Your goal —
Nothing but the lines from the one containing "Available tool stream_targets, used" through the end of the material should be restated, and each exactly.

Start of Data shown

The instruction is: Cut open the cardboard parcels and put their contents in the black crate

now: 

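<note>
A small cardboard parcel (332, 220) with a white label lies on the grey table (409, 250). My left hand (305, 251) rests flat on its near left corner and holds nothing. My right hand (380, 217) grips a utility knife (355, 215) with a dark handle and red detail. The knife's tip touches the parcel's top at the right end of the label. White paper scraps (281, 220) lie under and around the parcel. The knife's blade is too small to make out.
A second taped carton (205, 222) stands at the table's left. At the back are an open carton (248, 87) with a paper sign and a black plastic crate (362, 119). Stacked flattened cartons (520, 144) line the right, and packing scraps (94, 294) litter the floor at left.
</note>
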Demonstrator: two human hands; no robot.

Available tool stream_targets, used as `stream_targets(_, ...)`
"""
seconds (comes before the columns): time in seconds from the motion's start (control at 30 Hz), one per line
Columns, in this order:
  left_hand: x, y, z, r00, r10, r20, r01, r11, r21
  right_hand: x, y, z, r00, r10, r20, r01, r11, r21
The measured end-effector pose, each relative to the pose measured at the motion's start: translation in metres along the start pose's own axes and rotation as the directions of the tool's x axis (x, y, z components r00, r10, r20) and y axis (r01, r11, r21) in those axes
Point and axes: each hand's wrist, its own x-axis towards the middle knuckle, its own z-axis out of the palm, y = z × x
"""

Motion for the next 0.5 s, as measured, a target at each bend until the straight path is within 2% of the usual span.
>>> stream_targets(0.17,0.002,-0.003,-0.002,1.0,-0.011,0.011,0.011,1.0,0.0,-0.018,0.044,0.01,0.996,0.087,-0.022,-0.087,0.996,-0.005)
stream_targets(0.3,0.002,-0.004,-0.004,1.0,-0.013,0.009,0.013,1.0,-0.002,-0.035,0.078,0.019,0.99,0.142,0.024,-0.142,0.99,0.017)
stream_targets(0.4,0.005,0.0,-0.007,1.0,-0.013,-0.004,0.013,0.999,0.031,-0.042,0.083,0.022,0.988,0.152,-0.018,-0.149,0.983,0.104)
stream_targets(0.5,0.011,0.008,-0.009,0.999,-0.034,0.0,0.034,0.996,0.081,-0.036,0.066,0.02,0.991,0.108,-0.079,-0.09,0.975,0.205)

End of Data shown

Expected answer —
Available tool stream_targets, used as `stream_targets(_, ...)`
"""
seconds (comes before the columns): time in seconds from the motion's start (control at 30 Hz), one per line
Columns, in this order:
  left_hand: x, y, z, r00, r10, r20, r01, r11, r21
  right_hand: x, y, z, r00, r10, r20, r01, r11, r21
The measured end-effector pose, each relative to the pose measured at the motion's start: translation in metres along the start pose's own axes and rotation as the directions of the tool's x axis (x, y, z components r00, r10, r20) and y axis (r01, r11, r21) in those axes
Point and axes: each hand's wrist, its own x-axis towards the middle knuckle, its own z-axis out of the palm, y = z × x
"""

Motion for the next 0.5 s, as measured, a target at each bend until the straight path is within 2% of the usual span.
>>> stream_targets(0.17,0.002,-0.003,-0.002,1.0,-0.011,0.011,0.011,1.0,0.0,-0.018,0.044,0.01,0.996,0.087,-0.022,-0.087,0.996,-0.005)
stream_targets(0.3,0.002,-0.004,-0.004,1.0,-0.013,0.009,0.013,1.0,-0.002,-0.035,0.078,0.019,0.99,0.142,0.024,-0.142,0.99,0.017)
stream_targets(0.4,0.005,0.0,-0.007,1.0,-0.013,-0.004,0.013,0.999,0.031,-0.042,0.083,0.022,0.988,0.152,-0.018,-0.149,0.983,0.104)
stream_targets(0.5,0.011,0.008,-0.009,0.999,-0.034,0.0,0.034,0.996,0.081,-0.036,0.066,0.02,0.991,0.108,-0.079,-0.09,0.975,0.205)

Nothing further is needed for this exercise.